A BC4F2 population 231 was used for analysis of the F1 pollen semi-sterility. The parental BC4F1 plant of the BC4F2 population 231 was found to have retained O. glumaepatula chromosomal segments on chromosomes 1, 2, 7, 9 and 10 when the BC4F1 generation of O. glumaepatula introgression lines was genotyped using 106 RFLP markers scattered on 12 chromosomes (Sobrizal 1999). The BC4F2 population 231 showed clear-cut bimodal distribution for pollen fertility when classified into normal and semisterile plants (Fig. 1). There were 32 normal and 36 semi-sterile segregants. Semi-sterile plants showed approximately 50% pollen fertility and normal spikelet fertility.

Segregation analysis between semi-sterility and RFLP markers on chromosomes 1, 2, 7, 9 and 10 revealed that the pollen semi-sterility was associated with the RFLP marker S910 on chromosome 2 in the BC4F2 population 231 (Table 1).
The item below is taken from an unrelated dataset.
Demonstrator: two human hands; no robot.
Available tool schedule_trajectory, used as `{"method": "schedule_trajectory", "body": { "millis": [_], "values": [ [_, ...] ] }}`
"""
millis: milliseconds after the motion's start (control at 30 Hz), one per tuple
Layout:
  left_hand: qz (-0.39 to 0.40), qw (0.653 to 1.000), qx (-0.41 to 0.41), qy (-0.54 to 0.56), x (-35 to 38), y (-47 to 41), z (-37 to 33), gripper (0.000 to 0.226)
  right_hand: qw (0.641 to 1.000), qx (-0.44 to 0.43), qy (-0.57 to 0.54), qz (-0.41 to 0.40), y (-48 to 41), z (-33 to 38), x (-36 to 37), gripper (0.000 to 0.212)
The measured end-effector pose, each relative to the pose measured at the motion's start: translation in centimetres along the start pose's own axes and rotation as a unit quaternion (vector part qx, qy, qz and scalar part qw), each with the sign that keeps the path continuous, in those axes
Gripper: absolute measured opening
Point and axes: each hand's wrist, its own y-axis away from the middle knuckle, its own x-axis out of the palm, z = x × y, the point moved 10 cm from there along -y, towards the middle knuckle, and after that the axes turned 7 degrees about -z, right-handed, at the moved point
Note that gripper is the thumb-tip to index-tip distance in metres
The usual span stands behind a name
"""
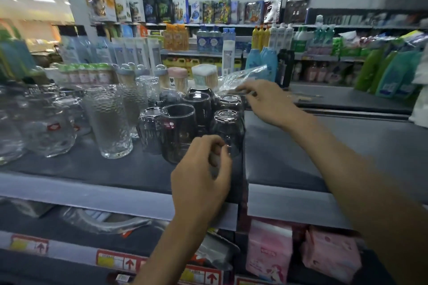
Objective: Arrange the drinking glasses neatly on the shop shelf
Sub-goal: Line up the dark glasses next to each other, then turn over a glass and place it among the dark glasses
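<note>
Several clear drinking glasses stand clustered on the dark shop shelf [92, 164]. A plain tumbler with a red sticker [178, 132] stands at the front, with an upside-down glass [228, 129] to its right and another upside-down glass [231, 103] behind that. A tall textured glass [108, 122] stands to the left. My left hand [201, 176] hovers just in front of the front upside-down glass, fingers curled and holding nothing I can see. My right hand [264, 102] reaches over the rear glasses and pinches a crinkled clear plastic wrapper [240, 78].
Glass jugs [46, 127] crowd the shelf's left end. Toothpick and cotton-bud tubs [178, 77] line the back. The shelf section to the right [324, 146] is bare and dark. Pink packets [268, 252] sit on the lower shelf. Bottles fill the far aisle shelves.
</note>
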Motion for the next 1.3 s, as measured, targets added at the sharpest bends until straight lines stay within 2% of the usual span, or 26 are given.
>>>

At S910 locus, the 32 plants showing normal pollen fertility were homozygous for Taichung 65 alleles and the other 36 plants showing pollen semi-sterility were heterozygous. The observed segregation ratio agreed with the expected 1:1 ratio, and we assume that the gametes carrying the allele of O. glumaepatula and Taichung 65 are equally transmitted through female side but only the gametes with the allele of Taichung 65 are transmitted through male side. In fact, no plant homozygous for O. glumaepatula alleles at S910 was observed in the BC4F2 population 231, suggesting that the pollen grains carrying O. glumaepatula allele aborted. These

results demonstrated that the pollen semi-sterility was under monogenic control and the locus was tightly linked with RFLP marker S910 on the short arm of chromosome 2 (Fig. 2).
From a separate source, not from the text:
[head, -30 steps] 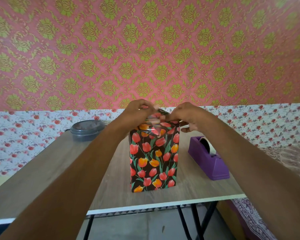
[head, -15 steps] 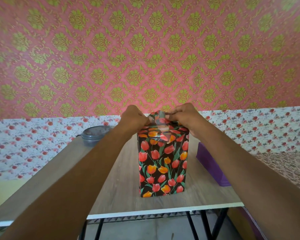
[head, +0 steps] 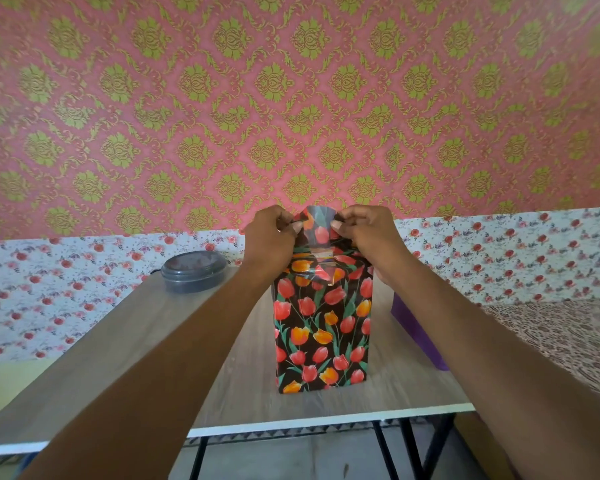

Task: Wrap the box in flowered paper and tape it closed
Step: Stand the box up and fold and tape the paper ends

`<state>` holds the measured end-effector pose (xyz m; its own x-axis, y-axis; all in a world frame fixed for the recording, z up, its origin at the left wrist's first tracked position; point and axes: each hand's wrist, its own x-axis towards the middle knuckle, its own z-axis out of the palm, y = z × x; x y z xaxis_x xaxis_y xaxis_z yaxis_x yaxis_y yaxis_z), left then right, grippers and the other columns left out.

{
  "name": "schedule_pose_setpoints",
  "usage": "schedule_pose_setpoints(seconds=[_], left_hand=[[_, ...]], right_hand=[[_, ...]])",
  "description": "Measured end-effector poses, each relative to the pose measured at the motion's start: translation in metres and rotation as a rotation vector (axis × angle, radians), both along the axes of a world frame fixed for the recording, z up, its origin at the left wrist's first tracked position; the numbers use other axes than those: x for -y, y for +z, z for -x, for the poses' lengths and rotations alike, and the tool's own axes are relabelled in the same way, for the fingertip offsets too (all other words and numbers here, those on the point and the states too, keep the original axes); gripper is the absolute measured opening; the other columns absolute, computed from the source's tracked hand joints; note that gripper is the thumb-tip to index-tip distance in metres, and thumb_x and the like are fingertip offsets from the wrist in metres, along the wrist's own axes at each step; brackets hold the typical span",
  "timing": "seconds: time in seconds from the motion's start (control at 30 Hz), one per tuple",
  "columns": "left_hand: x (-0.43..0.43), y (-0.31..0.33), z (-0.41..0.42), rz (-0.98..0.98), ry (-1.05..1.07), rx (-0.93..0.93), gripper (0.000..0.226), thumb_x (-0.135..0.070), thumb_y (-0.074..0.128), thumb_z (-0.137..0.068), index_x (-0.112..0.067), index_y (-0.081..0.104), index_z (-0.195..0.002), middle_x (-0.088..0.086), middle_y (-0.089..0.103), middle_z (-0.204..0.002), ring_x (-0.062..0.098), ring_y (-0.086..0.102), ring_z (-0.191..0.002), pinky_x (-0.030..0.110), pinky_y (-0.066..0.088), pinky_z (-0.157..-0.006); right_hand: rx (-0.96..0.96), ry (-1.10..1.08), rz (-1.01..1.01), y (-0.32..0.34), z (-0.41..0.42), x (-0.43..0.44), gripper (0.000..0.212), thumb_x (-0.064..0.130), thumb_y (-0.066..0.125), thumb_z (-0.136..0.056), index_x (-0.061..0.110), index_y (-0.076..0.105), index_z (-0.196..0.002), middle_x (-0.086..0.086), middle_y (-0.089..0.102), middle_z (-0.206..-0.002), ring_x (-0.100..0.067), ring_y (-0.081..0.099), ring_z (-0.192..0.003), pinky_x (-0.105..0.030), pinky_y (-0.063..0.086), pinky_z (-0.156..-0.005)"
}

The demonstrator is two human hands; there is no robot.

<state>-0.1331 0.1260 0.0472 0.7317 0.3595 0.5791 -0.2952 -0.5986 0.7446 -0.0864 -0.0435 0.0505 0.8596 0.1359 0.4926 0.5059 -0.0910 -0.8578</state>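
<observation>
A tall box [head: 323, 334] wrapped in black paper with red and orange tulips stands upright on the wooden table [head: 146, 341]. At its top a paper flap [head: 321, 225] sticks up. My left hand [head: 269, 240] pinches the flap's left edge and my right hand [head: 364, 237] pinches its right edge, both above the box top. A shiny strip, perhaps tape, lies across the top front of the box. A purple tape dispenser [head: 416, 330] sits to the right, mostly hidden behind my right forearm.
A dark round lidded container [head: 193, 270] stands at the table's back left. The table's front edge [head: 326, 422] is close to me, with black metal legs below. A patterned cloth surface [head: 551, 334] lies to the right. A patterned wall rises behind the table.
The paper flap at the box top now stands higher between my fingers. The view has shifted, so the tape dispenser is hidden further behind my right arm.
</observation>
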Motion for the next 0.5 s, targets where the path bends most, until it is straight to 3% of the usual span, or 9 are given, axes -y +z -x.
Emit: schedule_pose_setpoints(seconds=[0.23,0.5], left_hand=[[0.0020,-0.0009,0.0023,-0.041,-0.016,0.059,0.008,-0.013,0.068,-0.094,-0.011,0.066,-0.087,-0.004,0.056,-0.068,0.008,0.052,-0.064,0.024,0.039,-0.058],[-0.0023,0.0023,0.0048,-0.031,-0.073,0.006,0.012,-0.020,0.062,-0.099,-0.015,0.067,-0.089,-0.013,0.062,-0.073,-0.004,0.056,-0.068,0.015,0.039,-0.061]], right_hand=[[0.171,-0.104,0.196,-0.0012,-0.0042,0.0002,0.003,0.009,0.075,-0.090,0.007,0.074,-0.088,-0.001,0.067,-0.075,-0.012,0.062,-0.072,-0.022,0.047,-0.068],[0.246,-0.065,0.252,-0.0027,-0.0045,0.0019,0.009,0.011,0.071,-0.093,0.006,0.064,-0.090,-0.003,0.066,-0.087,-0.019,0.064,-0.087,-0.031,0.047,-0.080]])
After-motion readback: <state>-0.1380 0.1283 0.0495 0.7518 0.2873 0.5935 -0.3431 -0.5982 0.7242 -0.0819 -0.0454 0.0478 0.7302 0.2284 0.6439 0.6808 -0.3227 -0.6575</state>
Sano (1994) also found S12, a gene for pollen sterility, in the backcross progeny of O. sativa and O. glumaepatula. In case of S12, the pollen grains carrying O. sativa allele aborted. Since no other gene for pollen semi-sterility or hybrid sterility on chromosome 2 has been reported, the new gene for pollen sterility was designated as S22(t).

The S22(t) causing male gamete abortion in the heterozygous condition is responsible for one of the reproductive barriers. Hence, it limits the utilization of O. glumaepatula specific traits in improving rice varieties. Understanding the nature of this gene as well as the other genes for reproductive barriers between O. sativa and O. glumaepatula is useful for using the O. glumaepatula genome for improving rice varieties.

This study was supported in part by Bio-oriented Technology Research Advancement Institution (BRAIN), Japan.